In today’s debate over transgender athletes, it is now overzealous lawmakers who think they know what is best for girls and women in sport.

It is unfortunately difficult to follow anti-trans legislation nationwide. But recently, two Republican governors vetoed anti-trans legislation in their states. As lawmakers in GOP-dominated states jump on the bandwagon to ban transgender students from participating in women’s and women’s athletics, one governor’s statement stands out:

After highlighting statistics on the high percentage of trans students who attempt suicide, Utah Governor Spencer Cox wondered why “so much fear and anger[have]been directed at if little”.

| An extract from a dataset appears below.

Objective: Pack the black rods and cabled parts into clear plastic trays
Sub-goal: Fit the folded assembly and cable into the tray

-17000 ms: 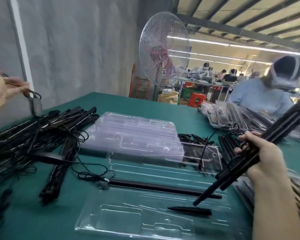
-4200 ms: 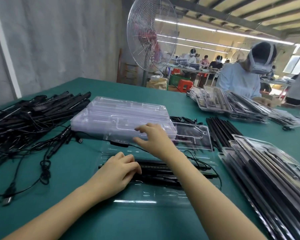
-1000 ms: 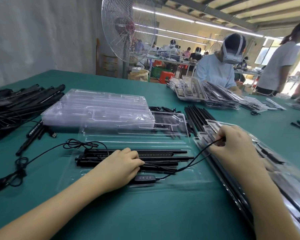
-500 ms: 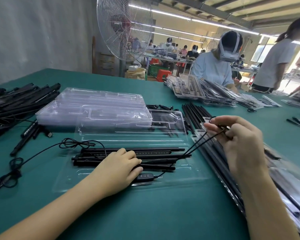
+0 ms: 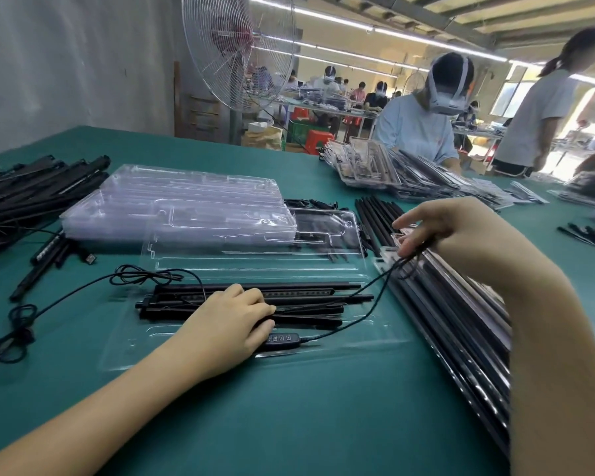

“I want them to live,” he added. “And all the research shows that even a little acceptance and connection can significantly reduce suicidal tendencies.”

Unfortunately, the Utah state legislature voted to override the governor’s veto, making the state the 12th in the nation to pass similar legislation.

Last month, Governor Eric Holcomb of Indiana, a Republican, also vetoed a similar bill, saying it would most likely have been challenged in court. In addition to threats of federal lawsuits, states are threatened by sports leagues promising to take their teams and games elsewhere in addition to civil rights lawsuits.

Where is our sympathy?

I urge anyone who thinks these state laws preserve the integrity of women’s sports to check out some of the discussions and articles I’ve absorbed on the subject. Listen to the “Rires permis” podcast hosted by Julie Foudy and produced by Lynn Olszowy. Their interview with WNBA star Layshia Clarendon gave my personal feeling about the clarity of the legislation by providing me with important information and facts.

Clarendon knows best to be the league’s first openly trans, non-binary player, who uses the pronouns he/him, she/her, and they/them interchangeably. They are also first vice president of the Women’s National Basketball Players Association. Her profile by Katie Barnes on the cover of ESPN magazine is stellar. They are a parent, an activist, an all-star and a Christian.

In the podcast, Clarendon, citing examples from the NCAA, the Olympics, and science, highlights so many intersecting issues surrounding the complicated debate of trans athletes in sports.

They say so much better what I struggle to communicate to other athletes and friends who want my opinion after Lia Thomas in late March became the first known transgender athlete to win an NCAA Division I swimming championship. I was particularly heartbroken by the photo of Thomas on the podium standing alone as other medalists celebrated separately.

• Lindsay Kagawa Colas, the agent representing basketball stars Brittney Griner, Diana Taurasi, Sue Bird, Maya Moore, Breanna Stewart and Paige Bueckers, writes about Griner in a commentary for the LA Times: Why Brittney Griner was in Russia, and what he says about women’s sports in the United States (Los Angeles Times)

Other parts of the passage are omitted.